• _WORK REQUEST_
Starting at the line that contains "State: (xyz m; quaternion", transcribe each line exactly through the last line of the data. Include nothing else.

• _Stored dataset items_
'''

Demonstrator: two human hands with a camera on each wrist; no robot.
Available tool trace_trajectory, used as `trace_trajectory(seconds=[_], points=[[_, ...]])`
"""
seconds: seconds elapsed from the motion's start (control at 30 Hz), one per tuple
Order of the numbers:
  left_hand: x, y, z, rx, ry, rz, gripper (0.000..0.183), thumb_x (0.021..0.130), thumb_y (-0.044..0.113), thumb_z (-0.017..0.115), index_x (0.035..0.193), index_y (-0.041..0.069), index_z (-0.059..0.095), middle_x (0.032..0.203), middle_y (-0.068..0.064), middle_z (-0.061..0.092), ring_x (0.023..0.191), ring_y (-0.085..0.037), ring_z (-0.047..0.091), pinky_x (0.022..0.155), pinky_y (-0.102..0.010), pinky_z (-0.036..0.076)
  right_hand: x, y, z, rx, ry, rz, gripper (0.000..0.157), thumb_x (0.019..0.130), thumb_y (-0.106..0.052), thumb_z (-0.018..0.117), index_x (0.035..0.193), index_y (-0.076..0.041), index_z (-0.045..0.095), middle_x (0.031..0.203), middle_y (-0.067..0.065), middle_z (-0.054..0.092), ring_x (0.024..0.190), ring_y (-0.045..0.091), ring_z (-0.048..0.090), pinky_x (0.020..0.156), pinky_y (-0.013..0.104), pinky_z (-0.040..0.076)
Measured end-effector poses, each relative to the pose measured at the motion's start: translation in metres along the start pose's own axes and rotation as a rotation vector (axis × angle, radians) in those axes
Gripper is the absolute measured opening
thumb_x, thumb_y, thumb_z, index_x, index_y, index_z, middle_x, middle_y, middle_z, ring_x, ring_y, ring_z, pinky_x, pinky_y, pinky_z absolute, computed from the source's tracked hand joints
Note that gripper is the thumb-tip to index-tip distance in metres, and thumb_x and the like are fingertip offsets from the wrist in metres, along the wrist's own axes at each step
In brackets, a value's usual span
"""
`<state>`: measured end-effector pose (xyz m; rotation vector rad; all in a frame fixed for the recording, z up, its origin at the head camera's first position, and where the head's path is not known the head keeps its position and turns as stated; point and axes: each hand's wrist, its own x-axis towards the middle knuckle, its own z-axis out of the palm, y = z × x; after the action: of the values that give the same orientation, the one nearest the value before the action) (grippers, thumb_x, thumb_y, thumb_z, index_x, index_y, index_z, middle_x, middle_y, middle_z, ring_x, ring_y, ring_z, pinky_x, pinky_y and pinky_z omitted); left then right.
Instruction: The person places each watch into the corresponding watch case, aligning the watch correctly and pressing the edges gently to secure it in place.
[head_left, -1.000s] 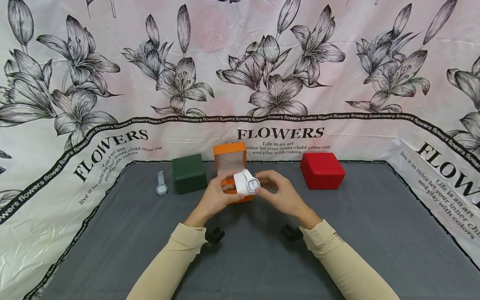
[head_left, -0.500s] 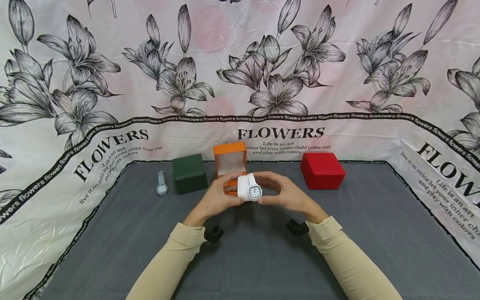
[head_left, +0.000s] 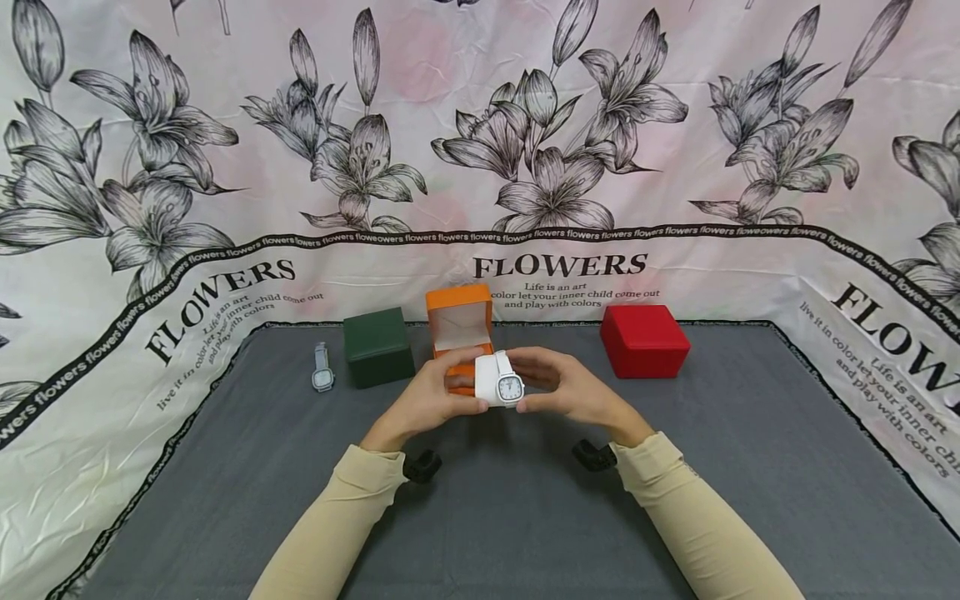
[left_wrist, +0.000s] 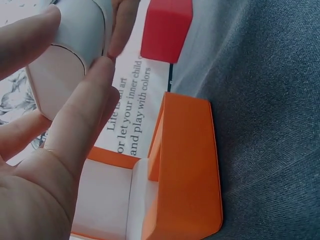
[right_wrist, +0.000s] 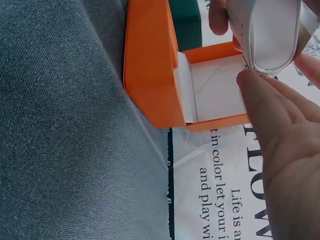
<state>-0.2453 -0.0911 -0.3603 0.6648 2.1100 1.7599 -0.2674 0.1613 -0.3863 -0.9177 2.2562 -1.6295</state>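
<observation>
A white wristwatch is wrapped round a white watch cushion, held up in front of the orange box. My left hand grips the cushion's left end, thumb on the near side and fingers behind. From the other end, my right hand pinches the watch and cushion between thumb and fingers. In the right wrist view the strap circles the cushion's end, with a fingertip at its lower edge. The orange box stands with its lid raised and pale lining showing; the hands partly hide its base.
A closed green box stands left of the orange one. Further left lies a second watch with a light bluish strap. To the right sits a closed red box. A flower-printed cloth rises behind the grey tabletop.
The watch and cushion have turned from tilted to nearly level, dial facing me, and sunk slightly. My right hand has shifted its hold and moved a little right. The boxes have stayed put.
</observation>
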Motion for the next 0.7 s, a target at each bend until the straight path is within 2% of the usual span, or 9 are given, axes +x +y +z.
trace_trajectory(seconds=[0.17,0.43,0.57,0.7], points=[[0.001,-0.001,0.001,0.001,0.005,-0.010,0.074,0.079,-0.005,0.073,0.144,0.005,0.039,0.139,-0.016,0.042,0.111,-0.034,0.059,0.083,-0.037,0.054,0.000,0.003,-0.001,0.050,-0.014,-0.017,0.067,0.079,-0.011,0.079,0.138,-0.015,0.049,0.137,0.005,0.051,0.125,0.023,0.050,0.099,0.035,0.044],[0.001,-0.005,0.003,-0.008,0.011,-0.014,0.072,0.079,-0.006,0.073,0.143,0.001,0.039,0.138,-0.017,0.042,0.110,-0.036,0.059,0.083,-0.037,0.054,0.000,0.004,0.002,0.050,-0.010,-0.029,0.065,0.079,-0.011,0.079,0.137,-0.013,0.050,0.134,0.007,0.053,0.122,0.026,0.053,0.099,0.047,0.043],[0.002,-0.006,0.003,-0.014,0.004,-0.012,0.072,0.079,-0.007,0.073,0.143,0.000,0.039,0.139,-0.017,0.042,0.110,-0.036,0.059,0.082,-0.037,0.054,0.000,0.003,0.004,0.043,-0.002,-0.017,0.064,0.078,-0.012,0.079,0.136,-0.013,0.051,0.133,0.007,0.054,0.121,0.025,0.054,0.098,0.044,0.045],[0.002,-0.005,0.004,-0.013,0.007,-0.005,0.072,0.079,-0.007,0.073,0.143,0.001,0.039,0.140,-0.015,0.041,0.110,-0.036,0.060,0.082,-0.037,0.054,-0.002,-0.014,0.008,0.052,0.014,-0.002,0.064,0.079,-0.005,0.077,0.136,-0.004,0.048,0.134,0.014,0.053,0.123,0.031,0.052,0.099,0.044,0.044]])
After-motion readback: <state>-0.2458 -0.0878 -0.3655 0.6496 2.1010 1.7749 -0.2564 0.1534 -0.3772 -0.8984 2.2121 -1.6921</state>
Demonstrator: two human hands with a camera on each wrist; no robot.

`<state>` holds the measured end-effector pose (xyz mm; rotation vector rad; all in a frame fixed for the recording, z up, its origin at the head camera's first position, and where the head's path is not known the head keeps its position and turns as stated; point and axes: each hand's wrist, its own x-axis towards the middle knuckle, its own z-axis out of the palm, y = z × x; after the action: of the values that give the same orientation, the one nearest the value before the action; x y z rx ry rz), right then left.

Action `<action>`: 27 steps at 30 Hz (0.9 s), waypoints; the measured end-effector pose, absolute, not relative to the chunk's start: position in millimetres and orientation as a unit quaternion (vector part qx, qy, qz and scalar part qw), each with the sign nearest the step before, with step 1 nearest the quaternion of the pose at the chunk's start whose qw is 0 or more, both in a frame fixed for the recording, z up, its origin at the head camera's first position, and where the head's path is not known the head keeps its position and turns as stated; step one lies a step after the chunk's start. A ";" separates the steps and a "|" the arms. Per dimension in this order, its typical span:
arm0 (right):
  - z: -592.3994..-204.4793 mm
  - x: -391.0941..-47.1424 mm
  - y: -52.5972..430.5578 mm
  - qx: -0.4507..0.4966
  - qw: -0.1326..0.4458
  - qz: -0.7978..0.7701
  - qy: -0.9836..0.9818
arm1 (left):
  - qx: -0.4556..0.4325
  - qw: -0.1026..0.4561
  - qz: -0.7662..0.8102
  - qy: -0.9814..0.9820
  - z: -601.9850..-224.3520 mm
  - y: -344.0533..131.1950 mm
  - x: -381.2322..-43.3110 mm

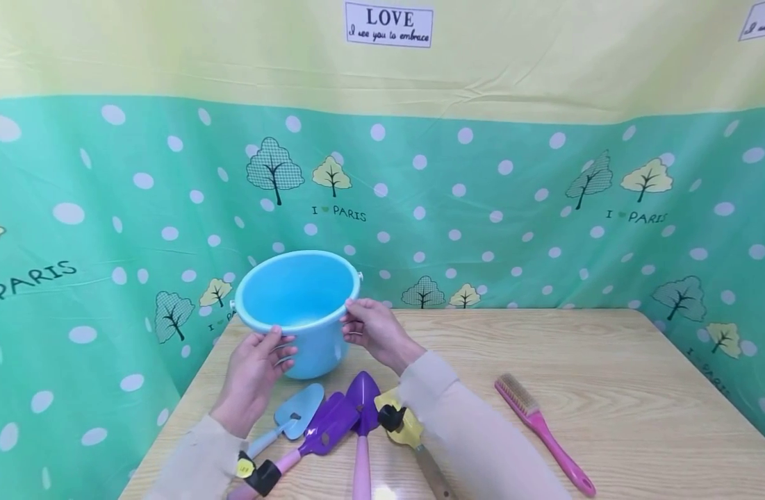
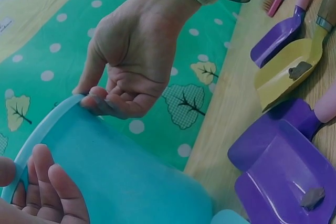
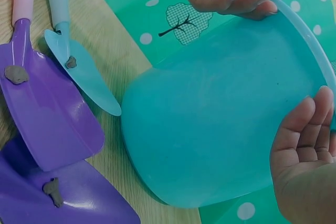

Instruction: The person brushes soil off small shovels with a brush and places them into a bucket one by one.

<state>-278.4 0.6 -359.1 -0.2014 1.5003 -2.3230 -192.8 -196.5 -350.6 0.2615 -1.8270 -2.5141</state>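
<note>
A light blue bucket (image 1: 316,354), its mouth facing up and toward me, is at the table's back left. My left hand (image 1: 252,375) pinches the near rim, thumb on top and fingers below against the outer wall. On the rim's right side, my right hand (image 1: 380,335) grips in the same way. Whether the bucket's base touches the table, I cannot tell. Close in front lie a light blue trowel (image 1: 302,410), a purple flat shovel (image 1: 333,425), a purple pointed trowel (image 1: 363,394) and a yellow shovel (image 1: 410,429). Small grey lumps (image 3: 17,74) sit on them.
A pink-handled brush (image 1: 547,432) lies on the right of the wooden table (image 1: 582,361). Green dotted curtain cloth (image 1: 457,243) hangs behind and along the sides, close to the bucket. Black straps or mounts (image 1: 391,417) are on both wrists, above the shovels.
</note>
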 end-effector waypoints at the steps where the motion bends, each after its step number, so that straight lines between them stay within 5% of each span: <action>1: -359.1 -278.4 1.4 -0.072 0.182 -0.824 0.533 | 0.084 0.012 -0.807 -0.584 -350.7 -195.8 -193.0; 27: -357.6 -276.8 25.3 -0.067 0.165 -0.824 0.538 | 0.079 -0.007 -0.820 -0.567 -352.4 -175.4 -199.6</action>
<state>-276.8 25.3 -357.6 -0.1908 1.5317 -2.3478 -199.6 -175.4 -352.4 0.2488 -1.7889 -2.5888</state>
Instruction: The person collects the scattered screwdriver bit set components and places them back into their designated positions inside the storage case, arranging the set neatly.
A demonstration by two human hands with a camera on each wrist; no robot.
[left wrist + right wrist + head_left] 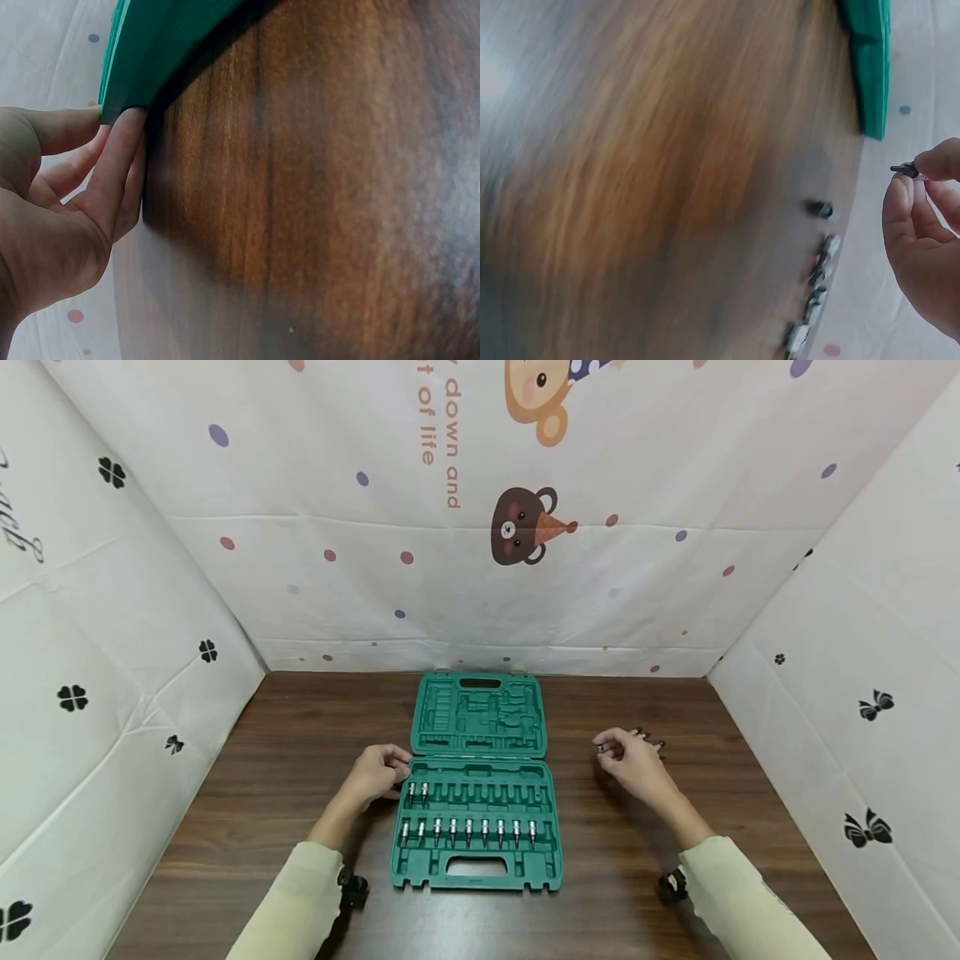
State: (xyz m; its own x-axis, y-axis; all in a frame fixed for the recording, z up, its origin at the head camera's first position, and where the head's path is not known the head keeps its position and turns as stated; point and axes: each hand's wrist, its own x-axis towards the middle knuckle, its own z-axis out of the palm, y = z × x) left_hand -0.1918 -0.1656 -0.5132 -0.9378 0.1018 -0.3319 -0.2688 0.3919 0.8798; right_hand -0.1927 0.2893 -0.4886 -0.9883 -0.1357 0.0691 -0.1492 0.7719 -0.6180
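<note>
A green tool case (427,867) lies unfolded on the table, its lid half (442,685) toward the back wall. Several bit sockets (468,832) fill the case's lower row, and two more bit sockets (424,792) sit at the left end of the upper row. My left hand (377,772) pinches the case's left edge near the hinge, thumb above and fingers (124,154) against the side. To the right of the case, my right hand (628,764) holds a small bit socket (906,170) between thumb and fingertips, its dark tip sticking out, raised off the table.
Several loose bit sockets (820,262) lie on the brown wooden table (300,718) behind and beside the right hand. White printed cloth (450,602) walls in the back and both sides. Dark wrist devices (352,888) sit at both sleeves.
</note>
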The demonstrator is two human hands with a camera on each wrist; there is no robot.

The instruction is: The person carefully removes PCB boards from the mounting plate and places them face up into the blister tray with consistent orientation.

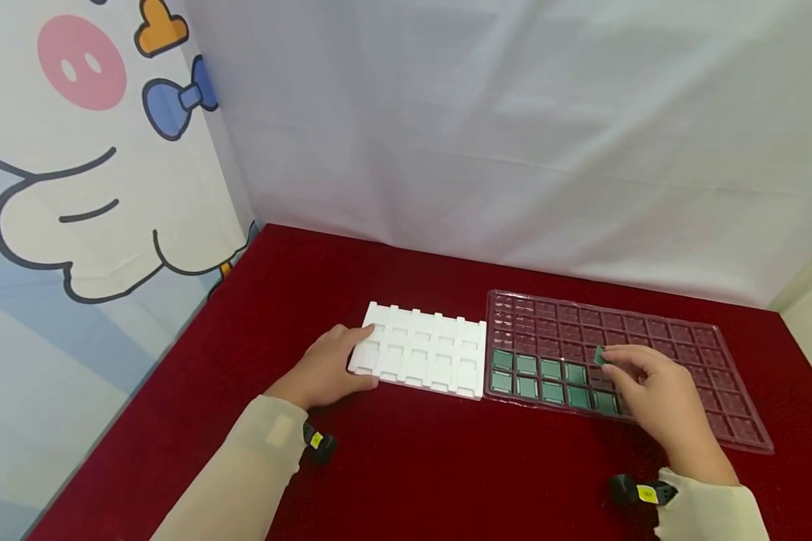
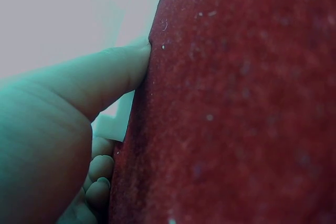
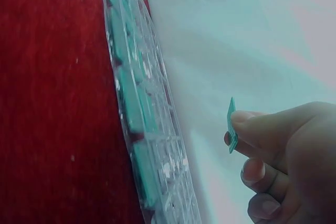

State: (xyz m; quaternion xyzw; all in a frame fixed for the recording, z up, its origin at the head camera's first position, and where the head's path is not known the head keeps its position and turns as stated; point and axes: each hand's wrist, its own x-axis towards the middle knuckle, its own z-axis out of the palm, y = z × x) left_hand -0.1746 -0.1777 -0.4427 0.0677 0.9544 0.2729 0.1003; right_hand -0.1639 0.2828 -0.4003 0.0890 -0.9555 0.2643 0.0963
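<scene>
My right hand (image 1: 663, 394) pinches a small green circuit board (image 3: 232, 124) between thumb and fingertips, raised above the clear plastic compartment tray (image 1: 700, 330). In the right wrist view the board stands nearly edge-on, the other fingers curled below it. More green boards (image 1: 551, 392) lie in the tray's two front rows, toward its left end. Left of this tray, and close against it, lies a white slotted tray (image 1: 416, 353). My left hand (image 1: 328, 368) holds its left end, the thumb (image 2: 113, 69) along the front edge and the fingers around the far side.
A dark red cloth (image 1: 440, 466) covers the table. White fabric (image 1: 514, 150) hangs behind it, and a cartoon-printed sheet (image 1: 95, 210) stands along the left side. Each wrist wears a black strap with a small camera.
</scene>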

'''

• _EXERCISE RESPONSE_
State: (xyz m; quaternion xyzw; all in a frame fixed for the recording, z up, its origin at the head camera's first position, and where the head's path is not known the head keeps its position and turns as stated; point and axes: each hand's wrist, its own x-axis towards the middle knuckle, its own z-axis out of the palm, y = z × x) left_hand -0.1746 -0.1777 -0.4427 0.0677 0.9544 0.2729 0.1003; right_hand -0.1639 0.2828 -0.4003 0.0890 -0.9555 0.2643 0.0963
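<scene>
My right hand (image 1: 663, 394) pinches a small green circuit board (image 3: 232, 124) between thumb and fingertips, raised above the clear plastic compartment tray (image 1: 700, 330). In the right wrist view the board stands nearly edge-on, the other fingers curled below it. More green boards (image 1: 551, 392) lie in the tray's two front rows, toward its left end. Left of this tray, and close against it, lies a white slotted tray (image 1: 416, 353). My left hand (image 1: 328, 368) holds its left end, the thumb (image 2: 113, 69) along the front edge and the fingers around the far side.
A dark red cloth (image 1: 440, 466) covers the table. White fabric (image 1: 514, 150) hangs behind it, and a cartoon-printed sheet (image 1: 95, 210) stands along the left side. Each wrist wears a black strap with a small camera.
</scene>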

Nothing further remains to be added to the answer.